_WORK TO BE COMPLETED_
The data is to be reproduced in full and without error.

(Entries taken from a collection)
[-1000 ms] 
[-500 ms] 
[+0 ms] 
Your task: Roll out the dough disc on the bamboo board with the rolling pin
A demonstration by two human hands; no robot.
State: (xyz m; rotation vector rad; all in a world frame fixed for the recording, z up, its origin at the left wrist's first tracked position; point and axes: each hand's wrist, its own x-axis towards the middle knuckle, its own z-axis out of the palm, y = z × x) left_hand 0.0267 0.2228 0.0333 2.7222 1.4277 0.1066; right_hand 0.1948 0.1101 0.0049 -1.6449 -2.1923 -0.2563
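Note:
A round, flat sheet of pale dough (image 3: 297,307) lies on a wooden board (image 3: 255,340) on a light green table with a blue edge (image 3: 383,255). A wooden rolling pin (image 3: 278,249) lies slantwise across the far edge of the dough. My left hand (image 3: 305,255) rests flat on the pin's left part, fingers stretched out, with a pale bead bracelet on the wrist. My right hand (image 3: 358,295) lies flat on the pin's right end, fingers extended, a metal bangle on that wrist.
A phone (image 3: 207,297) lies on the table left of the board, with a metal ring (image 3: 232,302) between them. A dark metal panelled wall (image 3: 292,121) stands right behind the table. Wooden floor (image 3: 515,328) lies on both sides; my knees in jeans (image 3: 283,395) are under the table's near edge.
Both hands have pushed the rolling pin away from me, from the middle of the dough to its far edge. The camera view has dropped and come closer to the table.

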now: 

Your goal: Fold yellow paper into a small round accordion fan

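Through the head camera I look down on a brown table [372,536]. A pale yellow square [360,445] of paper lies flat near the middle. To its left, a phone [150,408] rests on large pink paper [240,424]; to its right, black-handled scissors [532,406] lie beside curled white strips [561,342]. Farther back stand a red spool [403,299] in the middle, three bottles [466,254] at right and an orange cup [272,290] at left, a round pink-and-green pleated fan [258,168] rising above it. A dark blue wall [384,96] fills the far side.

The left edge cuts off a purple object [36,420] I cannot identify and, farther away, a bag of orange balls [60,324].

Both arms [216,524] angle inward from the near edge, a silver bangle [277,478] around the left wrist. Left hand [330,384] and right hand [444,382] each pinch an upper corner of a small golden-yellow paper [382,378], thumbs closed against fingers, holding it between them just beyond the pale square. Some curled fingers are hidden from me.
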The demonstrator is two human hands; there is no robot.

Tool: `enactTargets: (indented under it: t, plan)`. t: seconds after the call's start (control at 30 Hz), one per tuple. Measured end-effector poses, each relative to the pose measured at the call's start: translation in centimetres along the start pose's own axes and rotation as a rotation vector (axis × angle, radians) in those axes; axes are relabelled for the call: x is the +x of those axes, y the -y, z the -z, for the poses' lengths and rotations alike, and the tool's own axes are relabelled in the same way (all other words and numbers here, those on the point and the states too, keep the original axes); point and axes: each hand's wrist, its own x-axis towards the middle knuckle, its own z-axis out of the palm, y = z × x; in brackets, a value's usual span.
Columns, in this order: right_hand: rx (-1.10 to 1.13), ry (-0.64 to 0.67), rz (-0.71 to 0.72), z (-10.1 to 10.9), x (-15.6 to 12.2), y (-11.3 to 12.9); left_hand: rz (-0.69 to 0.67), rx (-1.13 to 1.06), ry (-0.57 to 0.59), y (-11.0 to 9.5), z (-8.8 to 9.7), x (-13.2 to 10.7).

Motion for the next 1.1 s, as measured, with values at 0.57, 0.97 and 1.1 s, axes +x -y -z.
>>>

_YOUR SOLUTION_
[-1000 ms] 
[-500 ms] 
[+0 ms] 
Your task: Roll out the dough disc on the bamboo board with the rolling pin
A demonstration by two human hands; no robot.
State: (xyz m; rotation vector rad; all in a world frame fixed for the recording, z up, its origin at the left wrist's first tracked position; point and axes: each hand's wrist, its own x-axis towards the middle knuckle, its own z-axis out of the palm, y = z × x) left_hand 0.0267 0.2228 0.0333 2.7222 1.4277 0.1066; right_hand 0.1948 0.1101 0.0049 -1.6449 -2.1923 -0.2563
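Note:
A round, flat sheet of pale dough (image 3: 297,307) lies on a wooden board (image 3: 255,340) on a light green table with a blue edge (image 3: 383,255). A wooden rolling pin (image 3: 278,249) lies slantwise across the far edge of the dough. My left hand (image 3: 305,255) rests flat on the pin's left part, fingers stretched out, with a pale bead bracelet on the wrist. My right hand (image 3: 358,295) lies flat on the pin's right end, fingers extended, a metal bangle on that wrist.
A phone (image 3: 207,297) lies on the table left of the board, with a metal ring (image 3: 232,302) between them. A dark metal panelled wall (image 3: 292,121) stands right behind the table. Wooden floor (image 3: 515,328) lies on both sides; my knees in jeans (image 3: 283,395) are under the table's near edge.
Both hands have pushed the rolling pin away from me, from the middle of the dough to its far edge. The camera view has dropped and come closer to the table.
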
now: 

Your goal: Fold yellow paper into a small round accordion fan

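Through the head camera I look down on a brown table [372,536]. A pale yellow square [360,445] of paper lies flat near the middle. To its left, a phone [150,408] rests on large pink paper [240,424]; to its right, black-handled scissors [532,406] lie beside curled white strips [561,342]. Farther back stand a red spool [403,299] in the middle, three bottles [466,254] at right and an orange cup [272,290] at left, a round pink-and-green pleated fan [258,168] rising above it. A dark blue wall [384,96] fills the far side.

The left edge cuts off a purple object [36,420] I cannot identify and, farther away, a bag of orange balls [60,324].

Both arms [216,524] angle inward from the near edge, a silver bangle [277,478] around the left wrist. Left hand [330,384] and right hand [444,382] each pinch an upper corner of a small golden-yellow paper [382,378], thumbs closed against fingers, holding it between them just beyond the pale square. Some curled fingers are hidden from me.
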The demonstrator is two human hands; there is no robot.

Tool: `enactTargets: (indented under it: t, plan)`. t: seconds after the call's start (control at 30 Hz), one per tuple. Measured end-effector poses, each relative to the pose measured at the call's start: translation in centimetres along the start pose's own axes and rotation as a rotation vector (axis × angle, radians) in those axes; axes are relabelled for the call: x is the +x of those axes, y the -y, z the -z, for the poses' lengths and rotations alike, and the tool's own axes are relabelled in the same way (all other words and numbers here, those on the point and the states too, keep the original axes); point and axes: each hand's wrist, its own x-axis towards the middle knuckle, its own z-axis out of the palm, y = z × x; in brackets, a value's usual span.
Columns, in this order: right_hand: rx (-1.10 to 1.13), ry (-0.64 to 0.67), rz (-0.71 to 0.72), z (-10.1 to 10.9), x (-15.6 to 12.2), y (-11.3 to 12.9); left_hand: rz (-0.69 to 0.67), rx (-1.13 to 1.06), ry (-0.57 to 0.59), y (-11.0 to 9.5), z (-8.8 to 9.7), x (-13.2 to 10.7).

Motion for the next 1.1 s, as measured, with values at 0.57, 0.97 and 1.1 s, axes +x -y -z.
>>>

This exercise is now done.